What the exercise asks: Use the entries below and reproduce exactly the lines from the one containing "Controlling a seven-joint" down to the one containing "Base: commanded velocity", both of them included.

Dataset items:
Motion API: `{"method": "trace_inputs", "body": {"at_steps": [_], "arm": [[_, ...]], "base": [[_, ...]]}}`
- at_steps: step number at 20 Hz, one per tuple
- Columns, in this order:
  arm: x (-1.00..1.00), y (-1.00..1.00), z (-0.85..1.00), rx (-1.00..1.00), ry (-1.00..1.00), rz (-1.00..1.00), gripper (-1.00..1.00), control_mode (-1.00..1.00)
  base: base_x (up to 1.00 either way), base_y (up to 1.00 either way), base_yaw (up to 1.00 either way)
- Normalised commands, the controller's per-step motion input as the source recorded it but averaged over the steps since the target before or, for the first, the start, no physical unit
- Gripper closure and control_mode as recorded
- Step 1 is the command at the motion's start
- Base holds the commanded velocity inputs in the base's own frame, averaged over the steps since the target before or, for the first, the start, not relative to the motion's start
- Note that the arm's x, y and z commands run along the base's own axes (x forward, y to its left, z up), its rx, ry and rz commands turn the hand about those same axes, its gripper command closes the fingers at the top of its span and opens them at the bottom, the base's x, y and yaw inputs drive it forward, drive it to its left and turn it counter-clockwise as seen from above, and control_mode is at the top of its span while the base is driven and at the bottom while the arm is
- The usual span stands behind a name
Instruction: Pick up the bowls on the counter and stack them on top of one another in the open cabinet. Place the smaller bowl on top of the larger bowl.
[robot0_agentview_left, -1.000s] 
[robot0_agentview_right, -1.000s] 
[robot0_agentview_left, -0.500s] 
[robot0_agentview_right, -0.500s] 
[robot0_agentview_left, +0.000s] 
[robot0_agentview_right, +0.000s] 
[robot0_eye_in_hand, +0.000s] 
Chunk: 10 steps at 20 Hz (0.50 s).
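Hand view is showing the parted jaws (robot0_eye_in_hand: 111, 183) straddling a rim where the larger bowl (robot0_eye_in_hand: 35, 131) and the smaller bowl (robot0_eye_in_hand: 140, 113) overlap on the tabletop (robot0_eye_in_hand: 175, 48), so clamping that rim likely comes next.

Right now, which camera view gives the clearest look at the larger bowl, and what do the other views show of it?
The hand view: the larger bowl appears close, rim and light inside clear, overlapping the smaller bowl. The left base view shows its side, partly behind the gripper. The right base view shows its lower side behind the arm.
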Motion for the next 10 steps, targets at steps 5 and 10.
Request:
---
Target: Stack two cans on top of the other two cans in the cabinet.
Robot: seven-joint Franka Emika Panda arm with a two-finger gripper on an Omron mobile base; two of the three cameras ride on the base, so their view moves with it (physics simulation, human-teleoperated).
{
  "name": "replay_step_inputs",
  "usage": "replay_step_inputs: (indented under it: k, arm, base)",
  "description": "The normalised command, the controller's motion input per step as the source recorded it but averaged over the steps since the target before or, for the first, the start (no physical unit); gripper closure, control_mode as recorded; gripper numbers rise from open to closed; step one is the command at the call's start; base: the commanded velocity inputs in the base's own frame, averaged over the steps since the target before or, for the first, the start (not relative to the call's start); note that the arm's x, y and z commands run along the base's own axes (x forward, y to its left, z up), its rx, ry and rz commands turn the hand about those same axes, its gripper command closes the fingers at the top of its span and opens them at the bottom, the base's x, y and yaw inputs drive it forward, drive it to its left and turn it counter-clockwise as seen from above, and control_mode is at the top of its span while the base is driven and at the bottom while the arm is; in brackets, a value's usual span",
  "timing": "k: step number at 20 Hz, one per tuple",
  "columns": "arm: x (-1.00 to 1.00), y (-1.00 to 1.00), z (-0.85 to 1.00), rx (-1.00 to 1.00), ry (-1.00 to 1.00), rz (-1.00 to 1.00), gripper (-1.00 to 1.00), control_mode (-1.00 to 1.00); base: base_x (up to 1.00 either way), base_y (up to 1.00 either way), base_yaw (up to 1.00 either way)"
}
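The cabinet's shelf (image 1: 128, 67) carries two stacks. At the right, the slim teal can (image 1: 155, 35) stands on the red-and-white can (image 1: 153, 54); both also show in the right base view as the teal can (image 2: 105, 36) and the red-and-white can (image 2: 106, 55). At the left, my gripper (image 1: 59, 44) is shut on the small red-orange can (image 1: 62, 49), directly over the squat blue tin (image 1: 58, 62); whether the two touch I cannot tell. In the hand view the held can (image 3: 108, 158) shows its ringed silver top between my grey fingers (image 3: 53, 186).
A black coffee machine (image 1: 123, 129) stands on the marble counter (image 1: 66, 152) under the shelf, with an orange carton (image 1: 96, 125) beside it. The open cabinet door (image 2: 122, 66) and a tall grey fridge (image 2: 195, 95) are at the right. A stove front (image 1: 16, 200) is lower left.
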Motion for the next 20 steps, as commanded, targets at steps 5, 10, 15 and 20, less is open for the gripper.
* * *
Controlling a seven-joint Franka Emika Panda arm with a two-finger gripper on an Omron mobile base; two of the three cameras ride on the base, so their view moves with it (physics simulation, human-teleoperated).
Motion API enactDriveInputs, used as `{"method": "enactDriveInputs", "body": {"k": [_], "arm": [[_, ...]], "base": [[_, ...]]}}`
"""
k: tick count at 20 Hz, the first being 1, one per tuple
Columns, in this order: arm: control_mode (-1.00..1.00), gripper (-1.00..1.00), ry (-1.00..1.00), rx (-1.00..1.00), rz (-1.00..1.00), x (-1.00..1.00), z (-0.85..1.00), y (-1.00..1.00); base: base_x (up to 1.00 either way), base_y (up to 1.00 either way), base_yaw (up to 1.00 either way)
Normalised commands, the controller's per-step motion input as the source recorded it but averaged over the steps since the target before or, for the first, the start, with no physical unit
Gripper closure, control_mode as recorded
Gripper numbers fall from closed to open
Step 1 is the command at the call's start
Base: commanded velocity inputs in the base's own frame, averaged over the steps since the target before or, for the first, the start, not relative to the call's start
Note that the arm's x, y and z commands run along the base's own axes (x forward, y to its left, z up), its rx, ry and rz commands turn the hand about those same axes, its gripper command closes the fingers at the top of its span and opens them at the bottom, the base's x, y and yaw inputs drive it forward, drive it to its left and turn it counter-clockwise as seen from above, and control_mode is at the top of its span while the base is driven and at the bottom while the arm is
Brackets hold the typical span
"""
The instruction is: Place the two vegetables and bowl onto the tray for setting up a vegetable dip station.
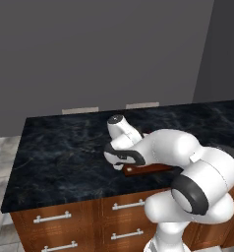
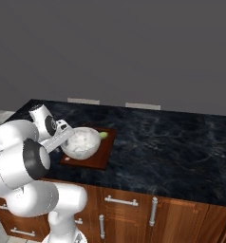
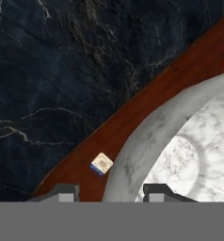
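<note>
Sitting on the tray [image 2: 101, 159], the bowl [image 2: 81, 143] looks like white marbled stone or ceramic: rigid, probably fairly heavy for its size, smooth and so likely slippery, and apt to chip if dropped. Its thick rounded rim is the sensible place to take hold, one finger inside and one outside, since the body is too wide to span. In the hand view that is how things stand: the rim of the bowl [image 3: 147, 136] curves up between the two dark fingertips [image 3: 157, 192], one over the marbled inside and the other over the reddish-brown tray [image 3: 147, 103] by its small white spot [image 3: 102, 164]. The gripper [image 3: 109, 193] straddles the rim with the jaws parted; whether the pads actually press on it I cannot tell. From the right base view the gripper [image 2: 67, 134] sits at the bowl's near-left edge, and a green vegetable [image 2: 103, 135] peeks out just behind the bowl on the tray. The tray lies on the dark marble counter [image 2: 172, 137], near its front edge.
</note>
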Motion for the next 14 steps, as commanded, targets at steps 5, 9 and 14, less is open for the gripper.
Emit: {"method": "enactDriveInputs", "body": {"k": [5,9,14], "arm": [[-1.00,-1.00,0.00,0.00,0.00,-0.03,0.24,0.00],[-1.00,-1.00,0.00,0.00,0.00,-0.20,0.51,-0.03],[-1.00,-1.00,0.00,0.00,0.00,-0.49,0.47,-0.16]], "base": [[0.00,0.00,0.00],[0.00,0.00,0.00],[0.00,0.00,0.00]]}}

Result:
Controlling a seven-joint Franka Emika Panda arm with a two-finger gripper on an Omron mobile base; two of the three cameras ride on the base, so their view moves with it (physics simulation, human-teleoperated).
Motion API enactDriveInputs, used as `{"method": "enactDriveInputs", "body": {"k": [_], "arm": [[_, ...]], "base": [[_, ...]]}}`
"""
k: tick count at 20 Hz, the first being 1, one per tuple
Columns, in this order: arm: control_mode (-1.00..1.00), gripper (-1.00..1.00), ry (-1.00..1.00), rx (-1.00..1.00), rz (-1.00..1.00), x (-1.00..1.00), z (-0.85..1.00), y (-1.00..1.00); base: base_x (up to 1.00 either way), base_y (up to 1.00 either way), base_yaw (up to 1.00 either way)
Normalised commands, the controller's per-step motion input as the source recorded it but averaged over the steps since the target before or, for the first, the start, with no physical unit
Gripper closure, control_mode as recorded
Gripper numbers fall from closed to open
Step 1 is the command at the call's start
Base: commanded velocity inputs in the base's own frame, averaged over the steps since the target before or, for the first, the start, not relative to the call's start

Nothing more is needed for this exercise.